Indonesian govt. plans to offer incentives to geothermal firms

May 12, 2005 - Xinhua English Newswire

JAKARTA, May 12 (Xinhua) -- The Indonesian government plans to provide a fiscal incentive for geothermal operators in the country to speed up the development of the underused power-generation resource amid higher prices and depleted oil reserves.

 

Minister of Energy and Mineral Resources Purnomo Yusgiantoro said the incentives would include the exemption of double value- added tax for geothermal operators in the upstream and downstream sectors.

 

The incentive, said Purnomo, was being discussed with the Ministry of Finance, according to the local daily Jakarta Post here on Thursday. Indonesia is striving to increase its use of alternative energies, including gas, coal and geothermal energy, in order to rely less on increasingly expensive and scarce oil.

 

An environmentally clean energy source, it has a carbon dioxide emission rate 90 percent lower than that produced by oil-fired power plants.

 

However, the energy resource is relatively untapped despite its abundance here.

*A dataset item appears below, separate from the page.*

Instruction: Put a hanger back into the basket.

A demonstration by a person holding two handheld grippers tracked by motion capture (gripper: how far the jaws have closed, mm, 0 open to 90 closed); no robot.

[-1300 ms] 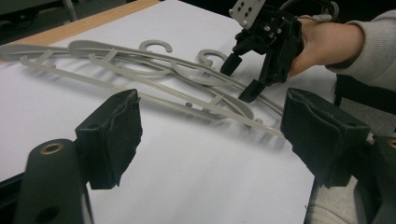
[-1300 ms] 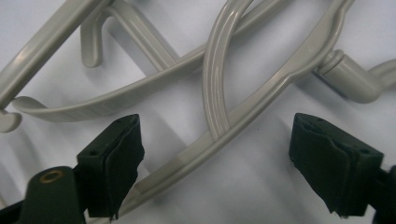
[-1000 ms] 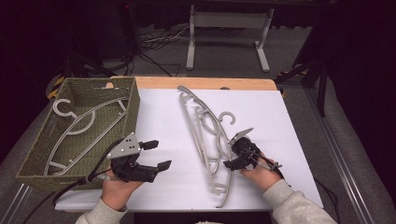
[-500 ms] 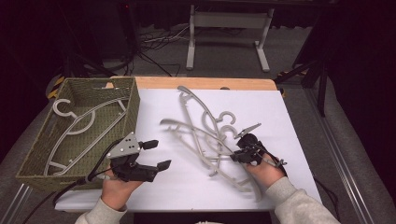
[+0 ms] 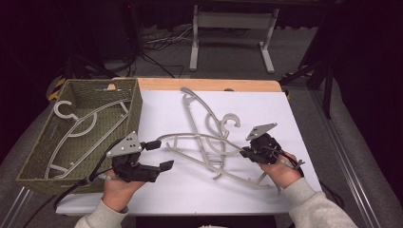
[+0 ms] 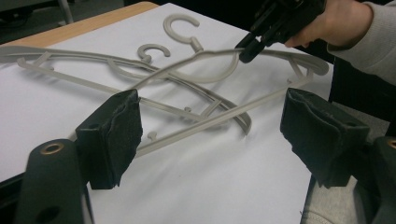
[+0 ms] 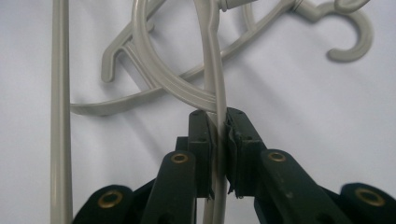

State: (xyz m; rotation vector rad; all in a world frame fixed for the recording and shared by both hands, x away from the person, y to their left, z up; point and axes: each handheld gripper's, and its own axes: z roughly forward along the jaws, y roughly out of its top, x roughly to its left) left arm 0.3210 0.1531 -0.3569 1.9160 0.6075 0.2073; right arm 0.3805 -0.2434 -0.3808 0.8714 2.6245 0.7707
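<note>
Several grey plastic hangers lie crossed on the white table top [image 5: 285, 123]. My right gripper [image 5: 245, 153] is shut on the arm of one hanger [image 5: 190, 136], which stretches leftward over the others. In the right gripper view the jaws [image 7: 217, 140] pinch that thin arm [image 7: 212, 70] between them, with a hook [image 7: 350, 37] farther off. My left gripper [image 5: 159, 155] is open near the held hanger's free left end, holding nothing. The left gripper view shows its wide-apart pads [image 6: 112, 135] with the hanger pile [image 6: 205, 112] ahead and the right gripper [image 6: 252, 46] clamped on the raised arm.
A woven olive basket [image 5: 135, 109] stands at the table's left with one hanger [image 5: 81, 128] lying inside. A bare wooden strip [image 5: 209, 84] runs along the table's far edge. Beyond it are a metal stand and cables on the floor.
The right gripper has swung its hanger round, so the hanger's far end has moved left toward the left gripper. The left gripper has stayed open in place.
</note>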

Indonesia is estimated to hold about 40 percent of the world's geothermal reserves, equivalent to a total of 27,140 megawatts (MW) of power.

 

While the country has several operational geothermal power plants, their combined capacity currently is only 807 MW or about 3 percent of the country's total geothermal potential.

 

Purnomo said the government was planning to gradually increase production of geothermal energy to 2,000 MW in 2008 and up to 6, 000 MW in 2020.

 

The current regulations require geothermal operators to pay the tax twice because they operate on two levels, in the upstream sector by producing geothermal energy and in the downstream sector by distributing it.